Norihide Kitaoka


pdf bib
Improving Speech Recognition for the Elderly: A New Corpus of Elderly Japanese Speech and Investigation of Acoustic Modeling for Speech Recognition
Meiko Fukuda | Hiromitsu Nishizaki | Yurie Iribe | Ryota Nishimura | Norihide Kitaoka
Proceedings of the 12th Language Resources and Evaluation Conference

In an aging society like Japan, a highly accurate speech recognition system is needed for use in electronic devices for the elderly, but this level of accuracy cannot be obtained using conventional speech recognition systems due to the unique features of the speech of elderly people. S-JNAS, a corpus of elderly Japanese speech, is widely used for acoustic modeling in Japan, but the average age of its speakers is 67.6 years old. Since average life expectancy in Japan is now 84.2 years, we are constructing a new speech corpus, which currently consists of the utterances of 221 speakers with an average age of 79.2, collected from four regions of Japan. In addition, we expand on our previous study (Fukuda, 2019) by further investigating the construction of acoustic models suitable for elderly speech.
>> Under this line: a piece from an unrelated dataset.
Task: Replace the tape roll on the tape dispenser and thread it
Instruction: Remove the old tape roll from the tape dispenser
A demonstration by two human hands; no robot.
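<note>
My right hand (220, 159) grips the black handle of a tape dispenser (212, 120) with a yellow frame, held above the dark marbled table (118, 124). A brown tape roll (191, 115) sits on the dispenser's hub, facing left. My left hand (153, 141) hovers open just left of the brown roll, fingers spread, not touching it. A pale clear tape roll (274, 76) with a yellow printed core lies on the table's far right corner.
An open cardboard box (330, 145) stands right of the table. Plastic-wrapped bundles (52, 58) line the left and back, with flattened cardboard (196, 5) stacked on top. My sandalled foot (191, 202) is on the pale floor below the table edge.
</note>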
We create new acoustic models and train them using a combination of existing Japanese speech corpora (JNAS, S-JNAS, CSJ), with and without our ‘super-elderly’ speech data, and conduct speech recognition experiments. Our new acoustic models achieve word error rates (WER) as low as 13.38%, exceeding the results of our previous study in which we used the CSJ acoustic model adapted for elderly speech (17.4% WER).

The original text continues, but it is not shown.